Activity:
What you produce should match the records below precisely, except that images are removed.

[Stored data entries]
#####
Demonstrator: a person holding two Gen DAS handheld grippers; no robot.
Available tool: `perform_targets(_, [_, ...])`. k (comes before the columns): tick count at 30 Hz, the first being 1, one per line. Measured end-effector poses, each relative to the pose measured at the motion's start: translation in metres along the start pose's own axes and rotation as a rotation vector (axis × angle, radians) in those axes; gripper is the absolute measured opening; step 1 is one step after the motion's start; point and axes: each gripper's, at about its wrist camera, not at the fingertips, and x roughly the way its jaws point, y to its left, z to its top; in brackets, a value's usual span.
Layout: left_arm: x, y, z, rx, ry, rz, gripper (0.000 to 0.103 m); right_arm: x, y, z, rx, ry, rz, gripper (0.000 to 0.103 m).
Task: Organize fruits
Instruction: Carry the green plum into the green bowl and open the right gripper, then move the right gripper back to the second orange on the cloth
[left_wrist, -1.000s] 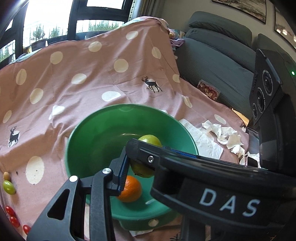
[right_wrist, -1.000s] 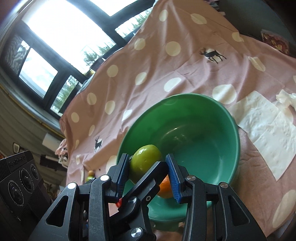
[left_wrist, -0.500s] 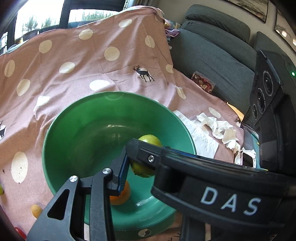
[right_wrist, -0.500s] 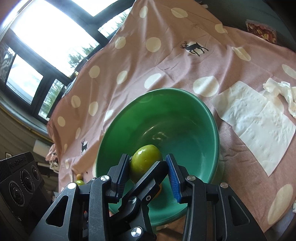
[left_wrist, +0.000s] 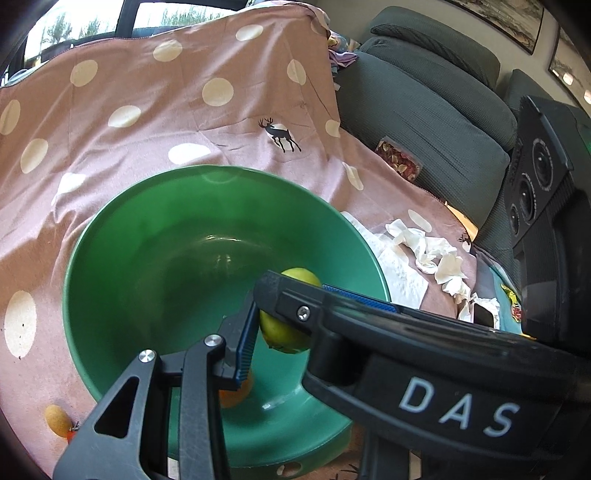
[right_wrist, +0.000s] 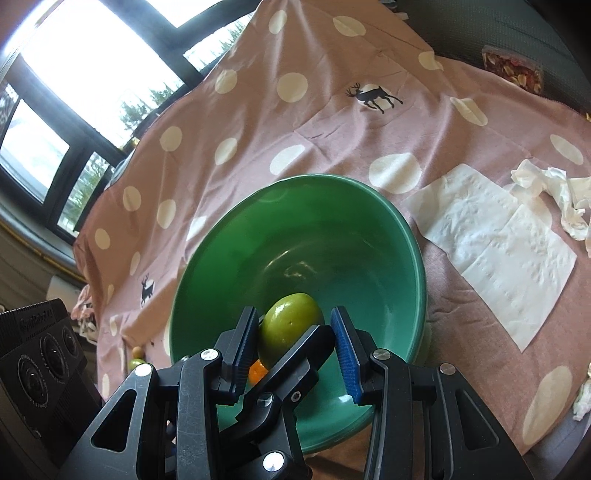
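Right gripper pinches a round green fruit over the green plastic bowl — apparently for release; left gripper's opening: cannot tell.

Matte black plastic frames w/ triangular cut-outs, silver screw heads at pivots. Left gripper: blue ribbed pads on fingers, white "DAS" lettering lower right of frame. Right gripper: same black build, blue ribbed pads, round screws bottom centre.
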Motion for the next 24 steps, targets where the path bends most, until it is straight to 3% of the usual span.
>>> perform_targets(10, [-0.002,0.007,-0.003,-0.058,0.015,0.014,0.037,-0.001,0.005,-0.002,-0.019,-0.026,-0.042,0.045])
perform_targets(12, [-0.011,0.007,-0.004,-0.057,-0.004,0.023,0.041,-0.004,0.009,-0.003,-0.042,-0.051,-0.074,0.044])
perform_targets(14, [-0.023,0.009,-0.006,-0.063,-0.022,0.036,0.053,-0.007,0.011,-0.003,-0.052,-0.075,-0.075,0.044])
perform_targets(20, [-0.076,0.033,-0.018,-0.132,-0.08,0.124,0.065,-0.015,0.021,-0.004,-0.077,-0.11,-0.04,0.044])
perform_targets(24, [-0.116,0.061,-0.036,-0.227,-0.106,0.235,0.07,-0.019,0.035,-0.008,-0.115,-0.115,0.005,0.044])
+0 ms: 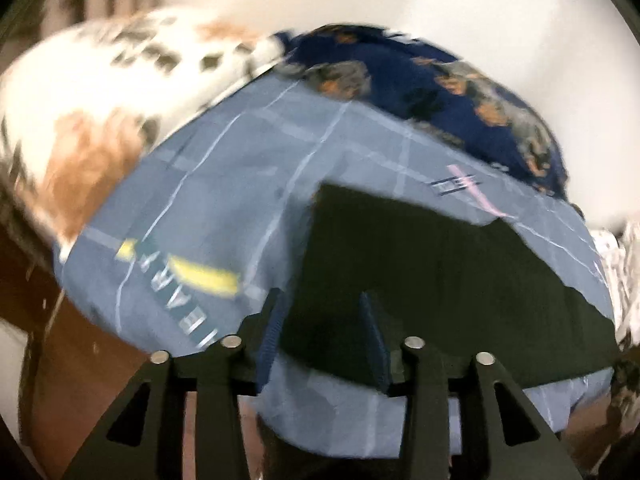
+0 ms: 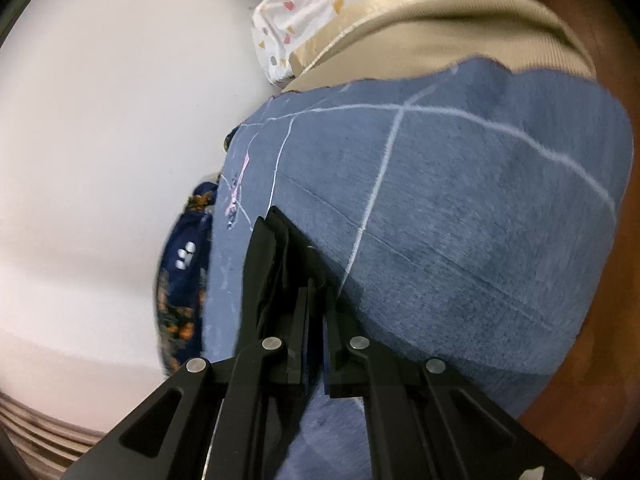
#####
Solution:
Demonstrator: a person holding two Gen DAS handheld grippers; no robot.
Available tool: `perform_targets(_, [_, ...])`. k (comes before the columns): tick count at 30 Hz, the first being 1, one per line. Measured end-effector poses, each relative to the pose measured at the motion's start: translation in metres along the start pose's own axes and rotation as a rotation vector (axis × angle, radians) in those axes; gripper is the absolute measured opening; step 1 is one step after the motion's start; point and axes: each gripper's, at about its wrist camera, not at the fingertips, and x roughly the way its jaws point, y to its left, z to its top; in brackets, a value's usual span.
Layout: left_arm: x, y, z, rx, ry, rz, gripper (0.000 to 0.103 m); right_arm: x, y, z, rx, ry, rz, gripper (0.000 to 0.103 m).
Task: Organize fruits
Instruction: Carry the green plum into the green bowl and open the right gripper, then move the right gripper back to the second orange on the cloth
[left_wrist, -1.000s] 
[right_wrist, -1.000s] 
[left_wrist, -0.500s] 
[right_wrist, -0.500s] 
[left_wrist, +0.000s] 
[right_wrist, +0.000s] 
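Right gripper pinches a round green fruit over the green plastic bowl — apparently for release; left gripper's opening: cannot tell.

Matte black plastic frames w/ triangular cut-outs, silver screw heads at pivots. Left gripper: blue ribbed pads on fingers, white "DAS" lettering lower right of frame. Right gripper: same black build, blue ribbed pads, round screws bottom centre.
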Motion for the next 24 steps, targets where the path bends most, until it is straight to 3% of the usual span.
>>> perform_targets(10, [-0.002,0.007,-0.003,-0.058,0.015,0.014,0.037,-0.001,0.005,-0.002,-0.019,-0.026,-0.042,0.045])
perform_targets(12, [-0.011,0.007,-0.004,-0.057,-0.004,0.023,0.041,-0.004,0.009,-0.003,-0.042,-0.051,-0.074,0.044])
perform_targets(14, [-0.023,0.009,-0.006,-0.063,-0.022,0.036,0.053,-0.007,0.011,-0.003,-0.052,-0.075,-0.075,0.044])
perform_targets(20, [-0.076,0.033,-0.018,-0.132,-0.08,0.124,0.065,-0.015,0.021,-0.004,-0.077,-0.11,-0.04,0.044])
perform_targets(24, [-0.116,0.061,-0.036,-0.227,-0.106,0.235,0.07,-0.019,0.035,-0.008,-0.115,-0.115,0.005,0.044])
+0 ms: 
+0 ms: 

The work is done, and the output is complete.